A recent City of Victoria event to gather community input into the Rock Bay neighbourhood had all the essential ingredients I'm talking about here: food, great facilitators, multiple ways for people to contribute, a connector and a meaningful ending.

A recent City of Victoria event to gather community input into the Rock Bay neighbourhood had all the essential ingredients I’m talking about here: food, great facilitators, multiple ways for people to contribute, a connector and a meaningful ending.

Ingredient #4: A Designated Connector – Getting someone to come to your event or meeting is a huge accomplishment.  Ensure that people feel acknowledged for attending and increase the chances that they will continue to contribute to your group by designating ahead of time who and how you are going to foster that connection.

  • How: If you’re doing a larger workshop, designate ahead of time the person who is NOT going to be part of the clean up but instead be at the door to thank attendees as they are leaving and answer any final questions.
    • You’ll also want to designate who is going to send a thank you and next steps email to participants shortly after the event.
    • In smaller grassroots groups, you may also want to figure out who takes on the ongoing role of following up personally with new attendees so see if they had any questions or comments after their first meeting to ensure they keep coming back.

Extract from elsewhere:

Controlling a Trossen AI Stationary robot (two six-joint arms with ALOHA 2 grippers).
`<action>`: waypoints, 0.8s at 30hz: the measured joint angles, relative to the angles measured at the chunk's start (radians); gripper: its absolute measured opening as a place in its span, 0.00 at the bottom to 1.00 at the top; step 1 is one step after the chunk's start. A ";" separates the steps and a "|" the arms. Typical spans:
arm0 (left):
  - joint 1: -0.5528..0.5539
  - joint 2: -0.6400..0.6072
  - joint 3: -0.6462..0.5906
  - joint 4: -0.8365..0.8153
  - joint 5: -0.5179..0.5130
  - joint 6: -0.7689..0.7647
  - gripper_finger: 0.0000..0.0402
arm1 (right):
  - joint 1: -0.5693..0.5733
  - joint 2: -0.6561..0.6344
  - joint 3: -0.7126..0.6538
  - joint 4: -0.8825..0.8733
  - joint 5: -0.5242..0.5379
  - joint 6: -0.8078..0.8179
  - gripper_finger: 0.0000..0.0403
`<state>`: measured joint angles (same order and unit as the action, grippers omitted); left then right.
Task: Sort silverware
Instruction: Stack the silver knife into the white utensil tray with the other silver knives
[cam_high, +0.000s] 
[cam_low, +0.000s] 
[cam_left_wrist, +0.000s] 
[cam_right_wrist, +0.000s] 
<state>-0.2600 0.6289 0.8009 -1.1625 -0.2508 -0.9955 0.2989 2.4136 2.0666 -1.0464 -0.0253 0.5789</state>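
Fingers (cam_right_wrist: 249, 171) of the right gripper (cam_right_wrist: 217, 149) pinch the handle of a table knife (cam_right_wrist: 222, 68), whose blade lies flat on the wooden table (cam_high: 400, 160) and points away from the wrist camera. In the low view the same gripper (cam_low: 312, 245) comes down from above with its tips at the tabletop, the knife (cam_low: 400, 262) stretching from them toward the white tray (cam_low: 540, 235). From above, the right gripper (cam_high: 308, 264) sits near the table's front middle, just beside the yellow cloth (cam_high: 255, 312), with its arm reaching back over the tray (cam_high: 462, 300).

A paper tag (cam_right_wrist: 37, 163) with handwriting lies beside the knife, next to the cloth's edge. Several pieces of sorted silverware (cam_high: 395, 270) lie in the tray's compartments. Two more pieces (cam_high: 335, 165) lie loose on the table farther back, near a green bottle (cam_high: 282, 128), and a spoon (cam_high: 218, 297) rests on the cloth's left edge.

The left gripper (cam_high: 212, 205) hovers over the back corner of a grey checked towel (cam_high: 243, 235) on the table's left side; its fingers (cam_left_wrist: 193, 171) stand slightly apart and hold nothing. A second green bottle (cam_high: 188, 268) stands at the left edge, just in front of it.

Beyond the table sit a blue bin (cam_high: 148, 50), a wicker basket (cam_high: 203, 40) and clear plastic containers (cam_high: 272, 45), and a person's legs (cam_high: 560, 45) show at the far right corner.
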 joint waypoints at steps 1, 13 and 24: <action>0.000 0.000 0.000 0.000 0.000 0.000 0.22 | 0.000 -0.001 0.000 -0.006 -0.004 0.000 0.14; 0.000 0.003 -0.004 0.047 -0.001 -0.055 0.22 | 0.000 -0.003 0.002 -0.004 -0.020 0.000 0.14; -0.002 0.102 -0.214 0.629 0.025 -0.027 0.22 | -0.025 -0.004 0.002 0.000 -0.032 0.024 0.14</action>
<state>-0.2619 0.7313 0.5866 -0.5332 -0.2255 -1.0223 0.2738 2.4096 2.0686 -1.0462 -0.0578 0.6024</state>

Ingredient #5: A Meaningful Ending – Finally, don’t just end your event with a whimper.  Take the time to thank everyone who contributed, summarize outcomes, describe next steps and figure out what you can do better next time.

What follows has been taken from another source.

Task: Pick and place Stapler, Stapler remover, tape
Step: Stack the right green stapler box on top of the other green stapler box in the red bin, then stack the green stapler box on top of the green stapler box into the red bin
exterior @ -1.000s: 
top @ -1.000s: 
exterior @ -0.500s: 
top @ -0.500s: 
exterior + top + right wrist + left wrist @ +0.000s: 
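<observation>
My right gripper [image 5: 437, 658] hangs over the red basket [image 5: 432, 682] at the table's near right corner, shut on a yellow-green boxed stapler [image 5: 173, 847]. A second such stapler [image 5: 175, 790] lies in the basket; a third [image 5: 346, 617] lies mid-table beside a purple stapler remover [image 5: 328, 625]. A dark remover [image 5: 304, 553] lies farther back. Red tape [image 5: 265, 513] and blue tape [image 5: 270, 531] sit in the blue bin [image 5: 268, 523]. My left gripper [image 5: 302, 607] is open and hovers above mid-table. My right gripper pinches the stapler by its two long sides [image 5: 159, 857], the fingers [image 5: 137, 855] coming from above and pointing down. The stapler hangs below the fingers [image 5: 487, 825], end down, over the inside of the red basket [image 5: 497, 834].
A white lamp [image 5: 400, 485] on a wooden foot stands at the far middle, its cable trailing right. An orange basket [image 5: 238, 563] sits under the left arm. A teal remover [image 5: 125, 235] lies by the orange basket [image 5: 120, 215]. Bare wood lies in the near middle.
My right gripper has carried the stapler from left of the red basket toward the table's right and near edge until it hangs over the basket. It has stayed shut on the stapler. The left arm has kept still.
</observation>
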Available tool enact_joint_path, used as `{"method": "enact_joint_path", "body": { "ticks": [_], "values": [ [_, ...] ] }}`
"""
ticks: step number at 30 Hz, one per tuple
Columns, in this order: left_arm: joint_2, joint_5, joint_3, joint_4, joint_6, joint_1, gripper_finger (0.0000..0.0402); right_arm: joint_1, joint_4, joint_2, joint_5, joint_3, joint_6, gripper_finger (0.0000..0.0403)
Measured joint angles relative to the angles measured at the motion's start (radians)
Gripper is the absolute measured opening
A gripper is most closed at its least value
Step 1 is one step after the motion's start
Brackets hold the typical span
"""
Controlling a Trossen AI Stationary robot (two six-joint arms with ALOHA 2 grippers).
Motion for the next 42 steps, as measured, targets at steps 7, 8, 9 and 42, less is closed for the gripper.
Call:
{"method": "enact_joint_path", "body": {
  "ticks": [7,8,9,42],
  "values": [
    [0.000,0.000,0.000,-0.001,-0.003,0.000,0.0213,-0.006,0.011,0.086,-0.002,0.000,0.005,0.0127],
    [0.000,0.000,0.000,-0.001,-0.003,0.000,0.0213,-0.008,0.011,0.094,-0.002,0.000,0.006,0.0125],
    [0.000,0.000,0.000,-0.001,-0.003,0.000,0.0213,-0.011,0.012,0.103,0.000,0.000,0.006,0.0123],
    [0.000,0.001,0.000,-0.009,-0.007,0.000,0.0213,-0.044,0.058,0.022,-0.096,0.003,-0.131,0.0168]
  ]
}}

  • How: A nice, quick way to gage what worked and what didn’t at an event is to post two large pieces of paper near the exit.  Title one “What I liked best about today’s event was…” and the other “What I think should be done differently next time to make an event like this even more productive and enjoyable is….”.  Ask folks to take a sec before they leave to write down and contribute one sticky note to each poster.

Finally, one last word of “wisdom” I have on this topic is to never, ever be shy about inviting people to help stack the chairs and clean up when your event ends.  Not only will this help out your volunteers who already gave a lot to make the shindig happen in the first place, but again it moves people from being “done for” to being part of the doers.  And, for the change we’re all trying to make happen together, the more doers, the better.